И он хотел. Разумеется, хотел. Но не так.
– А я сегодня жгла мусор, получила немного, но достаточно для нашего ужина. Но раз такое дело, то надо бы отметить пошикарнее.
Ирен оглядела его, пытаясь запомнить и его лицо, и этот день, и туман, и то, как у неё сводило ноги, и как сложно было дышать теперь, когда ночь вкатилась в переулок и становилась всё гуще и темнее с каждой минутой.
– Ты знал когда-нибудь, дорогуша, что раньше твоё божоле пили? Глотали, как воду или как слюну. Никаких порошков, никаких концентратов, милый мой. Жидкое, как кровь, божоле.
– Слышал.
«Неужели лихорадка?»
Он прижался губами к её лбу, холодному и влажному, как воздух.

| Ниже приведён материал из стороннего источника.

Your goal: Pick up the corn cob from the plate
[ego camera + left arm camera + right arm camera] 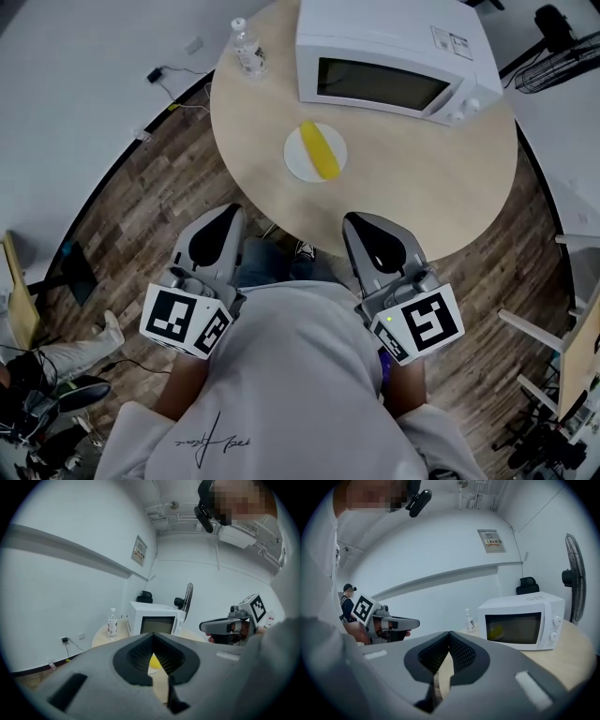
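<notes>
The head view is being taken up largely by a round wooden table (431,187), on which a white microwave (394,47) is being carried at the far side and a clear water bottle (247,49) to its left. The corn cob (320,150) is being borne by a small white plate (298,161) just in front of the microwave door. It is lying slantwise across the plate, with nothing touching it.

Both tools are being held low, close to the person's body at the table's near edge and well apart from the plate. The left gripper (228,214) is being pointed toward the table from the left of the person's legs. Its jaws are being kept together, the tips meeting, and nothing is being gripped between them. In the left gripper view a patch of the yellow cob is being glimpsed through the narrow slot below the closed tips, far beyond them.

The right gripper (354,218) is being carried alongside, its tip lying at the table's rim. Its jaws, too, are being pressed together on nothing, as the right gripper view is showing. In that view the microwave and the bottle are being seen ahead on the table, and a standing fan (574,581) is being shown at the right.
</notes>
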`<action>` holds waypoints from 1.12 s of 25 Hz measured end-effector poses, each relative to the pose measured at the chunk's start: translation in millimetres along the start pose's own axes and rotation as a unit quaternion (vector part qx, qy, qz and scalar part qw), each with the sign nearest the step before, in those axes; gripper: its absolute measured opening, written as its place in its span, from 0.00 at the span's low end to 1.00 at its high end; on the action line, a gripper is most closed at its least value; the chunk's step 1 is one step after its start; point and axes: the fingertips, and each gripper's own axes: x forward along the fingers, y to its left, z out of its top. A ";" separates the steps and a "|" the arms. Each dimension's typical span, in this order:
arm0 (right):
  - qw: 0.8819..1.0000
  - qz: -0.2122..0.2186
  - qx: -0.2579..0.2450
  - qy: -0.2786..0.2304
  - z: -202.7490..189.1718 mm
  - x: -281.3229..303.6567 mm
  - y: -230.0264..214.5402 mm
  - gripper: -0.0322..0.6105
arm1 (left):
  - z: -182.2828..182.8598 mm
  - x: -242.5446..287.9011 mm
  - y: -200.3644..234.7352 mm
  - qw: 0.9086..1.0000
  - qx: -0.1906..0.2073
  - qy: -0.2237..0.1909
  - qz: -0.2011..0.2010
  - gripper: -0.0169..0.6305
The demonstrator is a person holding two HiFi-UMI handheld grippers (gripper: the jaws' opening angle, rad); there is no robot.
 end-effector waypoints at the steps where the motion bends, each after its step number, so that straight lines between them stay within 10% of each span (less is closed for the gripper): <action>1: 1.000 0.001 0.000 -0.002 1.9 0.1 0.5 0.07 | 2.5 -1.1 -0.9 1.000 0.002 -0.002 0.002 0.01; 28: 1.000 -0.023 0.011 -0.017 40.9 39.4 -19.1 0.07 | 56.6 -5.6 21.6 0.999 -0.007 -0.053 0.006 0.01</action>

– Так вот, сударь. Вашему вниманию представляется, – она бережно опустила потрёпанный тёмно-зелёный рюкзак на картонку и запустила в него руку, – старейшее чудо кулинарного искусства, ждавшее, пока бывший бомж, а ныне уже честный работник пекарни, выпьет его до дна.
Он отшатнулся от неё, зажав рот, раздираемый кашлем. Успокоившись, мужчина достал из внутреннего кармана пальто свою реликвию – зажигалку с фонариком – и посветил в сторону Ирен.
Глухой удар свёртка с вещами о землю. Тихое позвякивание стекла.
– Марсала.
Она прижала бутыль к груди и говорила так тихо и нежно, как над спящим ребёнком:
– Настоящая молдавская марсала. Крепкая моя, старая марсала.
Он растёр свои щёки, подышал на руки и сел к ней поближе. Немытые чёрные пряди, свисавшие на лицо, теперь особенно раздражали его, с привычным равнодушием прежде отбрасывавшего их кивком головы.
– Выпей! Выпей же! Ей сто лет в обед!
– Откуда ты взяла это? Ты же говорила, в твоей семье никогда не было приличных людей. Такие вещи если и существуют, то передаются по наследству.